Hikari’s installation on FreeBSD is really smooth (pkg install hikari, you can use ports as well). I’ve ran into problems though, mostly because of some GPU oddities on my Latitude E6530 laptop (it has two GPUs - a discrete NVIDIA card, and an integrated Intel chip).

To get hikari running on FreeBSD on such a device:

  1. Keep NVIDIA Optimus enabled in BIOS
  2. Make sure you don’t have an NVIDIA driver installed. The GPU is really old and NVIDIA did not support Wayland on its proprietary drivers until very recently.
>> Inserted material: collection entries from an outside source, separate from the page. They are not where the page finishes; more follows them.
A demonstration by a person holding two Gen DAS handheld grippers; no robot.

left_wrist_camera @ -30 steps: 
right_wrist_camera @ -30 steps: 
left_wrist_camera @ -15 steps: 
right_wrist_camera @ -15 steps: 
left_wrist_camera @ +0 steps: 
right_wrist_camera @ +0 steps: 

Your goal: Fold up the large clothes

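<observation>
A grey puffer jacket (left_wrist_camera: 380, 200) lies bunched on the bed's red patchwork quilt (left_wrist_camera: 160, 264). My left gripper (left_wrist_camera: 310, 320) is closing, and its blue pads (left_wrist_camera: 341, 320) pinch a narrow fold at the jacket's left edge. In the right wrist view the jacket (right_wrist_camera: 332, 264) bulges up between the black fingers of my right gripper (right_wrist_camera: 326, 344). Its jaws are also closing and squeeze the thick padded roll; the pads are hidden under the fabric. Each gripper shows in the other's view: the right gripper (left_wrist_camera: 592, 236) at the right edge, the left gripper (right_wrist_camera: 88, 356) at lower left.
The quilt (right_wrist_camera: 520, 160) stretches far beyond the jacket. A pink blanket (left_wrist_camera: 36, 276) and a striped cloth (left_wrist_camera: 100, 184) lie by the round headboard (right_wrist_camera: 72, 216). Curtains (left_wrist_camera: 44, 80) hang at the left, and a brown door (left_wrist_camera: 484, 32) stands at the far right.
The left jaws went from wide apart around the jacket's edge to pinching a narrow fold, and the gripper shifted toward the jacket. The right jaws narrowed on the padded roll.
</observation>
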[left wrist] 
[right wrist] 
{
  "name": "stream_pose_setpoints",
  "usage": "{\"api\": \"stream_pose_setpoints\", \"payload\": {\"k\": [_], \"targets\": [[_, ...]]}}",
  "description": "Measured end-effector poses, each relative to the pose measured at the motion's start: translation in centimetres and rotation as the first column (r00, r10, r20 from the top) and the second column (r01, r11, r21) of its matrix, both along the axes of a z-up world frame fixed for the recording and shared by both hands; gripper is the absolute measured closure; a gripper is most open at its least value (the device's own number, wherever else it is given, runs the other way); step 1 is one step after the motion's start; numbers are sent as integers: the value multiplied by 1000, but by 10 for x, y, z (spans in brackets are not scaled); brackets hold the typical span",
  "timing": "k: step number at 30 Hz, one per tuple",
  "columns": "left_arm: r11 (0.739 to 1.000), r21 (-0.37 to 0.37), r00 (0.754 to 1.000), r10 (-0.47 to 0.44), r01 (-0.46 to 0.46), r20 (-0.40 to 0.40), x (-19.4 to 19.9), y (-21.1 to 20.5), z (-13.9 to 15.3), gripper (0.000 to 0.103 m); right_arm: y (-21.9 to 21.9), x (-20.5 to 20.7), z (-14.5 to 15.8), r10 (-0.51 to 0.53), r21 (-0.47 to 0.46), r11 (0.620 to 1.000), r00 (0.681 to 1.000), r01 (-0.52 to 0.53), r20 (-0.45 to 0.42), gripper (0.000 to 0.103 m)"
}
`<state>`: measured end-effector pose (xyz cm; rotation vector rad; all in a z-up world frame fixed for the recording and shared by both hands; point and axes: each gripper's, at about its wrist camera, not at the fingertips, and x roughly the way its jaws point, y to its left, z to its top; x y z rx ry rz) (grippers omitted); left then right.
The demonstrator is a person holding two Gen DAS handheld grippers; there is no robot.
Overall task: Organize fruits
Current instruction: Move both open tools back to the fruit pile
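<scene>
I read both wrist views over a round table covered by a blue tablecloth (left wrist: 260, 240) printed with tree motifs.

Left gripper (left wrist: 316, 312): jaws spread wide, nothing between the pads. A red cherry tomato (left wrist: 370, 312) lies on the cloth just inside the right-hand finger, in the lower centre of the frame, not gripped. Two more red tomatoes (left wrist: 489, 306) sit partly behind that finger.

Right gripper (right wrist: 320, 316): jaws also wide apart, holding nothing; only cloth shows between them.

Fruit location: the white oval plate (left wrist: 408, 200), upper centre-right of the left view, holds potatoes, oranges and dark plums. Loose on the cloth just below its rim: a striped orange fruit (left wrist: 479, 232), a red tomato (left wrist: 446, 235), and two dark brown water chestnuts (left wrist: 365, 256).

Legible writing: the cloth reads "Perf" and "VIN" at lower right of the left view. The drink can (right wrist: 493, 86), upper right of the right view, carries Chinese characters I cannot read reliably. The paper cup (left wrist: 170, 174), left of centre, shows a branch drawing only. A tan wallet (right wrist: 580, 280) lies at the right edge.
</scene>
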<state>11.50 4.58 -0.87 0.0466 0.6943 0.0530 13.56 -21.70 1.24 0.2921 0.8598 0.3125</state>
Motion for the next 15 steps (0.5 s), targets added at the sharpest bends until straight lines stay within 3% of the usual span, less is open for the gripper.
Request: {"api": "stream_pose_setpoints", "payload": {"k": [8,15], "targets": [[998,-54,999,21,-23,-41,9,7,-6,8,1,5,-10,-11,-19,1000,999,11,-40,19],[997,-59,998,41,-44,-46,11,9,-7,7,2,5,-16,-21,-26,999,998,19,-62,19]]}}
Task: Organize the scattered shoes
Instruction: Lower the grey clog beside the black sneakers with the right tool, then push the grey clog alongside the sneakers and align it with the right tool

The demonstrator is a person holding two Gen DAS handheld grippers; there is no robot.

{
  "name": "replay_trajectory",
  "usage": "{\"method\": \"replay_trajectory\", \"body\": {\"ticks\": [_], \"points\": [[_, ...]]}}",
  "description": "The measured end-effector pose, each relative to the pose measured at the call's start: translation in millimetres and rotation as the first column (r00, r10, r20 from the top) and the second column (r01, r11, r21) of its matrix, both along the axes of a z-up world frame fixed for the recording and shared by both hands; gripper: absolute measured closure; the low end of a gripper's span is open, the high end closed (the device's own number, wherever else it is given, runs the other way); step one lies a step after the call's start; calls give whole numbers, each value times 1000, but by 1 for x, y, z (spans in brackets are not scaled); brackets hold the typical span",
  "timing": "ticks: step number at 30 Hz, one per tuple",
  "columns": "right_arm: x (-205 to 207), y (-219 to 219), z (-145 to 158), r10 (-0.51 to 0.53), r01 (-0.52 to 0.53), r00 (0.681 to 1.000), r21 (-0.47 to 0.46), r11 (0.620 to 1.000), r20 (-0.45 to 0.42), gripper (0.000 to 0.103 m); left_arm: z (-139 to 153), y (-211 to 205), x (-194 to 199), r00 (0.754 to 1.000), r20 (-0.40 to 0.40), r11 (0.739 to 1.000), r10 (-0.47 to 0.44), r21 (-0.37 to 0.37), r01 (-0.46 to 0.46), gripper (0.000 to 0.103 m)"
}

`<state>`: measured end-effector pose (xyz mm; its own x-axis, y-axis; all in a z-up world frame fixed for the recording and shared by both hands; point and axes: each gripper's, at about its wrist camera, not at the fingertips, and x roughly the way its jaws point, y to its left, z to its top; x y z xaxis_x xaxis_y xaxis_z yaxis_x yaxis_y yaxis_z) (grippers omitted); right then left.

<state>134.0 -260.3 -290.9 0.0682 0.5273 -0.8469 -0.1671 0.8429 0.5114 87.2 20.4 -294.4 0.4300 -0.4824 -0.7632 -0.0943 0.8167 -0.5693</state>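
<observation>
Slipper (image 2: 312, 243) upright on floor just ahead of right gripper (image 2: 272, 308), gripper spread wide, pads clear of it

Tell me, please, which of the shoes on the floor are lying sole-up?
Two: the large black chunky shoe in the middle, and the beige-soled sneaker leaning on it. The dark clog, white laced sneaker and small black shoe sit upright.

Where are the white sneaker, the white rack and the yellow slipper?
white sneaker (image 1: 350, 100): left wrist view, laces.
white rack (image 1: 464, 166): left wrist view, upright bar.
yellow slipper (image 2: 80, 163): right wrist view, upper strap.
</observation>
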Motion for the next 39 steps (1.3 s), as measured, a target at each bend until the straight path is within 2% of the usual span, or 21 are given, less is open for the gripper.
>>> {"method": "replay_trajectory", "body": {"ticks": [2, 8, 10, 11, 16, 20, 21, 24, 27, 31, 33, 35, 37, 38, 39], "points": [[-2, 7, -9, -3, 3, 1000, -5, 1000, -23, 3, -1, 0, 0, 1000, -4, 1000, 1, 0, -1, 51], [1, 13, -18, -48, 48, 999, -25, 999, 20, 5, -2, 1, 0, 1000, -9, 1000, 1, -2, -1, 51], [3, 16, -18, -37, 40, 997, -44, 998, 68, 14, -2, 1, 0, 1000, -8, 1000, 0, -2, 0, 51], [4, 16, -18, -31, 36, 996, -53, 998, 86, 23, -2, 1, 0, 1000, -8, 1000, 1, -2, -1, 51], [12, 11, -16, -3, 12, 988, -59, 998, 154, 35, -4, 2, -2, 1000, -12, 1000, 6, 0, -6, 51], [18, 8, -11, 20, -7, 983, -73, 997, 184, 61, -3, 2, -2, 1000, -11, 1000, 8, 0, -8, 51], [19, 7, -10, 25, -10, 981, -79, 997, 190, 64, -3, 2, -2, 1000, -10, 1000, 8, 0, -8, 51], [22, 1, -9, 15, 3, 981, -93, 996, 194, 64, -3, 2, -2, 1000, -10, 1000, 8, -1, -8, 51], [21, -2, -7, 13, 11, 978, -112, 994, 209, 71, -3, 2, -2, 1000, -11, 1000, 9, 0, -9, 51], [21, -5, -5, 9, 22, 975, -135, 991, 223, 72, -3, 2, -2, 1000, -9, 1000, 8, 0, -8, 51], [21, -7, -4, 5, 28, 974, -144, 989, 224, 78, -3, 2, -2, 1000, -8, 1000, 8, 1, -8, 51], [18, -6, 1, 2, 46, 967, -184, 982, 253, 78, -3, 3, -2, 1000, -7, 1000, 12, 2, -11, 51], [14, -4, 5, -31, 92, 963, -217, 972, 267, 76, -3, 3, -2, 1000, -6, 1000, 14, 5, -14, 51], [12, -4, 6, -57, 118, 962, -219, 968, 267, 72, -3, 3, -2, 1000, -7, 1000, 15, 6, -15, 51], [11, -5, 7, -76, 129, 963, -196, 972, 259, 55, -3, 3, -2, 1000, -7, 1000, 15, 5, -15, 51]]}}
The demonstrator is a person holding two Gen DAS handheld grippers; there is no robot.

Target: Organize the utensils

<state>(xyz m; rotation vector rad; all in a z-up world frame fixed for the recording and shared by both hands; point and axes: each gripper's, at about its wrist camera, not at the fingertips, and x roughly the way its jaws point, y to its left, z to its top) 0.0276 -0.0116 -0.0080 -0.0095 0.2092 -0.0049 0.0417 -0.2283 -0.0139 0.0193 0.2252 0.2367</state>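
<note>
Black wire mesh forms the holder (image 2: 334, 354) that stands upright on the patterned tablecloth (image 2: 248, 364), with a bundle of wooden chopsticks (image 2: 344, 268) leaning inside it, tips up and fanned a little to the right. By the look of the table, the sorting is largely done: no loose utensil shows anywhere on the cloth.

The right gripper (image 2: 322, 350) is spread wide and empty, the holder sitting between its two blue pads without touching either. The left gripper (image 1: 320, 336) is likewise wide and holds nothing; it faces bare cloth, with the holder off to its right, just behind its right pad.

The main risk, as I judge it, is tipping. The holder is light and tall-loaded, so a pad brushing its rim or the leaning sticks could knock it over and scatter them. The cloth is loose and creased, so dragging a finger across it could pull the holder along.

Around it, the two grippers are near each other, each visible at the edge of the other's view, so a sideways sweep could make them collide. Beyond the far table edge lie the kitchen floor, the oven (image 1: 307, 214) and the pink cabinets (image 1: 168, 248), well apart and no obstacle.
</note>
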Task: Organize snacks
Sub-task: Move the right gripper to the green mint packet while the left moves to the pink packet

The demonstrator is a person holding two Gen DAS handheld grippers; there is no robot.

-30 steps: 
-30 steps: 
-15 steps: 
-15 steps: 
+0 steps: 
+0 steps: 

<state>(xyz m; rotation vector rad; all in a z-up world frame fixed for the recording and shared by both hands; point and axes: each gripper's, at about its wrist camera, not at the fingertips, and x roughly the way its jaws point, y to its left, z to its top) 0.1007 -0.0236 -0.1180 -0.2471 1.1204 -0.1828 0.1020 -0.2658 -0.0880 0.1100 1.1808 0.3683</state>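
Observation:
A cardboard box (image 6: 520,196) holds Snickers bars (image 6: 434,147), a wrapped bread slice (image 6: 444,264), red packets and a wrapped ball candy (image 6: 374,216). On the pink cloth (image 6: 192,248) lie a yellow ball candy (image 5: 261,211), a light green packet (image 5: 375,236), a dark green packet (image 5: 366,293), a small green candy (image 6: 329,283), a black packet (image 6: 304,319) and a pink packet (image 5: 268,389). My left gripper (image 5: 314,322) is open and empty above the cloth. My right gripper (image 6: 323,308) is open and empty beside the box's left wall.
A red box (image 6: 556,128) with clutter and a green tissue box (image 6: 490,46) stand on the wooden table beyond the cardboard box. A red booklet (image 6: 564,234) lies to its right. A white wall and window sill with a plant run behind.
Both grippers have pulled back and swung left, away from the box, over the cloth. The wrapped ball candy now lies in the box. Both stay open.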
FreeBSD does not seem to have the open source driver available, or at least I was not successful at getting it to run. Interestingly, Wayland failed to start with NVIDIA drivers installed but with the module not loaded. I am not entirely sure why.
  3. Make sure you have the i915kms module loaded, and seatd enabled in rc.conf
kld_list="i915kms"
seatd_enable="YES"
  1. Make sure you have the XDF_RUNTIME_DIR set in your .bashrc or .zshrc. For this, I used the below to ensure proper rights on that directory:
export XDG_RUNTIME_DIR=/tmp/`id -u`-runtime-dir
test -d "$XDG_RUNTIME_DIR" || \
	{ mkdir "$XDG_RUNTIME_DIR" ; chmod 700 "$XDG_RUNTIME_DIR" ; }
  1. Make sure you copy the hikari.conf example from /usr/local/etc/hikari/hikari.conf to your ~/.config/hikari/ directory to get some reasonable default settings, and perhaps configure some options as well. A few key settings I found useful from the very beginning are:
actions {
  shell = "alacritty"
  firefox = "firefox"
  wofi = "wofi --show run"
  volup = "aumix -v+8"
  voldown = "aumix -v-8"
  volmute = "mute"
}

These provide actions that you can later bind to keyboard shortcuts:

bindings {
  keyboard {
    "L+Return" = action-shell
    "L+b" = action-firefox
    "LS+Return" = action-wofi
    "+XF86AudioRaiseVolume" = action-volup
    "+XF86AudioLowerVolume" = action-voldown
    "+XF86AudioMute" = action-volmute
  }
}

Of course, you have to make sure that all the relevant applications: alacritty, firefox, aumix, wofi; are installed. 6. If you want to use waybar or any other application that should start automatically with hikari, you need to add it to the autostart file in the ~/.config/hikari/ directory (just like you would to an .xinitrc file). Be sure to make the file executable though - it took me ages to realize that.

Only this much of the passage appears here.